Télésud : Lettre ouverte Louis Keumayou à Jean-Luc Beis.
Monsieur Beis,
Quand j’ai été recruté à Télésud il y a près de trois ans pour mettre sur pied la direction de l’information et notamment lancer le journal télévisé ainsi que les magazines d’information qui sont actuellement à l’antenne, c’était pratiquement mission impossible. Pourtant, pierre après pierre, j’ai pu constituer ex-nihilo ce service qui a aujourd’hui toute sa place au sein de la chaîne. Pour y arriver, j’ai pratiquement dû me transformer en couteau suisse et m’investir sans compter, au détriment d’une vie sociale et familiale normales. Les résultats sont-ils satisfaisants ? Seules des études d’audience que nous n’avons jamais commandées sauraient le dire. Pouvions-nous faire mieux ? Certainement. Si un soutien plus marqué de la gérance et des moyens plus importants nous avaient été accordés. Depuis quelques semaines, vous avez cassé cette dynamique en créant au sein de la rédaction deux clans : celui de vos protégés auxquels l’on doit tout passer, et celui des autres qui n’ont que des obligations vis-à-vis de vos protégés et de vous. Et le pire c’est que vous trouvez tout cela normal.
Je suis assez gêné de parler de ma personne. En effet, il ne s’agit pas du maintien de ma modeste personne à un poste de responsabilité – car c’est bien connu : les cimetières sont remplis de personnes indispensables – mais il s’agit plutôt d’éviter à Télésud de connaître le destin funeste de la défunte compagnie aérienne Air Afrique. Après avoir traversé des périodes difficiles au cours desquelles les employés, malgré les salaires de misère qui ne tombaient pas toujours, venaient travailler comme si de rien n’était, malgré la campagne de dénigrement de Télésud qui battait son plein sur le Net se serraient les coudes pour apporter à l’antenne une qualité professionnellement acceptable voire mieux, tout se passe comme si vous étiez pressé d’enterrer Télésud avant de prendre votre retraite.
Les Africains ne sont peut-être pas à l’image des Français qui n’entrebaîllent qu’à peine la porte d’entrée des médias aux Africains lorsqu’ils vous confient la direction d’une chaine de télévision aussi symbolique que Télésud, mais croyez-moi, ils ne vous laisseront pas détruire ce symbole. Depuis quelques semaines vous avez les coudées franches pour lancer la restructuration de la chaine en vue d’une reprise éventuelle.
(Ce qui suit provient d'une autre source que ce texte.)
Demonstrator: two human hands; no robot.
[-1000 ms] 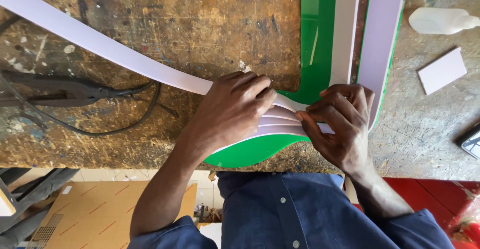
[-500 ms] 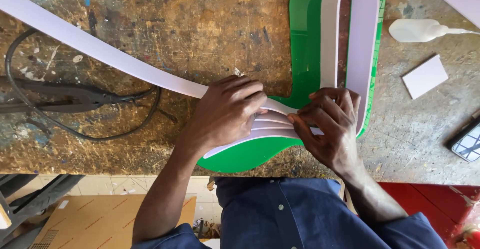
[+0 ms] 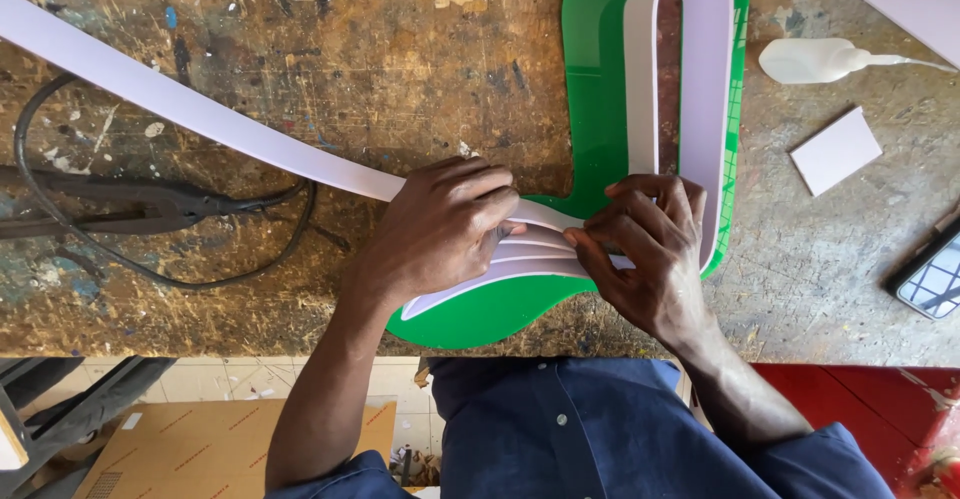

Qui fait fantasmer tout le monde. Plutôt que de remotiver les troupes en leur expliquant clairement la situation dans laquelle nous nous trouvons et surtout en leur exposant vos projets pour en sortir par le haut, vous vous enfermez dans une attitude d’autocrate qui ne pense qu’à lui, au détriment de l’entreprise dont il est chargé d’assurer l’équilibre financier et la pérennité. Vous vous êtes octroyé une très confortable augmentation de salaire – plus de 2000 euros - tout en expliquant aux petites mains qui font l’antenne que vous ne pouvez prendre aucune décision similaire les concernant. Depuis le mois de janvier, le directeur de l’antenne et de la production a déserté son poste en emportant une partie du matériel de Télésud. Pas de sanction. Mieux : il continue de percevoir son salaire de là où il se trouve, c’est-à-dire près de 3000 euros par mois. Serait-ce dû au simple fait qu’il est Blanc ?
Télésud est une chaine panafricaine et arc-en-ciel où les clivages de race n’ont pas de prise. Mais par votre comportement, vous créez ce clivage et le discours qui va avec : les Blancs veulent faire de Télésud une Air Afrique bis. Or cette chaine de télévision est l’employeur de ces Blancs et de ces Noirs. La mettre en faillite c’est les envoyer tous au chômage, avec des chances inégales de retrouver un emploi dans le secteur audiovisuel en France.
Si l’on vous a confié la mission d’enterrer Télésud en première classe, sachez qu’il se trouvera des gens sur votre chemin pour rendre cette mission impossible.